Unit of Neurology and Unit of Neurorehabilitation, IRCCS Istituto Neurologico Mediterraneo (INM) Neuromed, Via Atinense 18, 86077, Pozzilli, IS, Italy.
Multiple Sclerosis Research Unit, Department of Systems Medicine, Tor Vergata University, Via Montpellier 1, 00133, Rome, Italy.
J Neuroinflammation. 2018 Apr 14;15(1):108. doi: 10.1186/s12974-018-1150-4.
In the early phases of relapsing-remitting multiple sclerosis (RR-MS), a clear correlation between brain lesion load and clinical disability is often lacking, originating the so-called clinico-radiological paradox. Different factors may contribute to such discrepancy. In particular, synaptic plasticity may reduce the clinical expression of brain damage producing enduring enhancement of synaptic strength largely dependent on neurotrophin-induced protein synthesis. Cytokines released by the immune cells during acute inflammation can alter synaptic transmission and plasticity possibly influencing the clinical course of MS. In addition, immune cells may promote brain repair during the post-acute phases, by secreting different growth factors involved in neuronal and oligodendroglial cell survival. Platelet-derived growth factor (PDGF) is a neurotrophic factor that could be particularly involved in clinical recovery. Indeed, PDGF promotes long-term potentiation of synaptic activity in vitro and in MS and could therefore represent a key factor improving the clinical compensation of new brain lesions. The aim of the present study is to explore whether cerebrospinal fluid (CSF) PDGF concentrations at the time of diagnosis may influence the clinical course of RR-MS.

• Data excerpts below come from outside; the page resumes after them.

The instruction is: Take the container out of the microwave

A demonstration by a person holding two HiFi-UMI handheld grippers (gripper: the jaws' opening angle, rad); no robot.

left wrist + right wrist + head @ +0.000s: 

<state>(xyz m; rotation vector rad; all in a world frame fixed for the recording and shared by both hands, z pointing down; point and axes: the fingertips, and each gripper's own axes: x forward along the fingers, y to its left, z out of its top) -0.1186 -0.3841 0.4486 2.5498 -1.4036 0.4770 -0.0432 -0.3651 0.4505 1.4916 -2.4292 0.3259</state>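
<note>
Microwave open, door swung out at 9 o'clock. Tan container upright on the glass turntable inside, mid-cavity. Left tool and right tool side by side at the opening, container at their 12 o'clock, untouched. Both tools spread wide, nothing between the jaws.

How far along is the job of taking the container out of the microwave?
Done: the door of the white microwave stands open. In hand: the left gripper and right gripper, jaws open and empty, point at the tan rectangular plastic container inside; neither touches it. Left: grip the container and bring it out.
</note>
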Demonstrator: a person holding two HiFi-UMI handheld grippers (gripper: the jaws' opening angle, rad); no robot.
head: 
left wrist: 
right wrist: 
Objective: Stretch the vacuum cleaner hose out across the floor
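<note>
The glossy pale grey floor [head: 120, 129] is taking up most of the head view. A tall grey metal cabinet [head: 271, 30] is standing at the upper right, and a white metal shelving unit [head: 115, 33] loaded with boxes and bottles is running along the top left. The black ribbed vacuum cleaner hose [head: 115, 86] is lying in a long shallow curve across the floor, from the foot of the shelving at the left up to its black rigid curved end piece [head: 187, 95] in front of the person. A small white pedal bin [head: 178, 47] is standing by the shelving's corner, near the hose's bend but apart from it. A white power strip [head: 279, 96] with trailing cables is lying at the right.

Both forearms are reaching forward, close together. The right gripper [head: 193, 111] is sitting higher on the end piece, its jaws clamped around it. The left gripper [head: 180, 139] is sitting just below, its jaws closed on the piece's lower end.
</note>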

At the time of diagnosis, we measured in 100 consecutive early MS patients the CSF concentrations of PDGF, of the main pro- and anti-inflammatory cytokines, and of reliable markers of neuronal damage. Clinical and radiological parameters of disease activity were prospectively collected during follow-up.
CSF PDGF levels were positively correlated with prolonged relapse-free survival. Radiological markers of disease activity, biochemical markers of neuronal damage, and clinical parameters of disease progression were instead not influenced by PDGF concentrations. Higher CSF PDGF levels were associated with an anti-inflammatory milieu within the central nervous system.
Our results suggest that PDGF could promote a more prolonged relapse-free period during the course of RR-MS, without influencing inflammation reactivation and inflammation-driven neuronal damage and likely enhancing adaptive plasticity.
在复发缓解型多发性硬化症(RR-MS)的早期阶段,脑损伤负荷与临床残疾之间通常缺乏明确的相关性,由此产生了所谓的临床-放射学悖论。不同的因素可能导致这种差异。特别是,突触可塑性可以减少脑损伤的临床表现,产生持久的突触强度增强,这在很大程度上依赖于神经营养因子诱导的蛋白质合成。免疫细胞在急性炎症期间释放的细胞因子可以改变突触传递和可塑性,可能影响 MS 的临床病程。此外,免疫细胞可能通过分泌不同的参与神经元和少突胶质细胞存活的生长因子,在急性后阶段促进脑修复。血小板衍生生长因子(PDGF)是一种神经营养因子,可能特别参与临床恢复。事实上,PDGF 促进体外和 MS 中突触活动的长期增强,因此可以代表改善新脑损伤临床代偿的关键因素。本研究旨在探讨诊断时脑脊液(CSF)PDGF 浓度是否会影响 RR-MS 的临床病程。
在 100 例连续早期 MS 患者中,我们在诊断时测量了 CSF 中 PDGF 的浓度、主要促炎和抗炎细胞因子的浓度以及可靠的神经元损伤标志物的浓度。在随访期间前瞻性收集疾病活动的临床和放射学参数。
CSF PDGF 水平与延长的无复发缓解期呈正相关。疾病活动的放射学标志物、神经元损伤的生化标志物和疾病进展的临床参数不受 PDGF 浓度的影响。更高的 CSF PDGF 水平与中枢神经系统内的抗炎环境有关。
我们的结果表明,PDGF 可能在 RR-MS 病程中促进更长的无复发缓解期,而不影响炎症再激活和炎症驱动的神经元损伤,并可能增强适应性可塑性。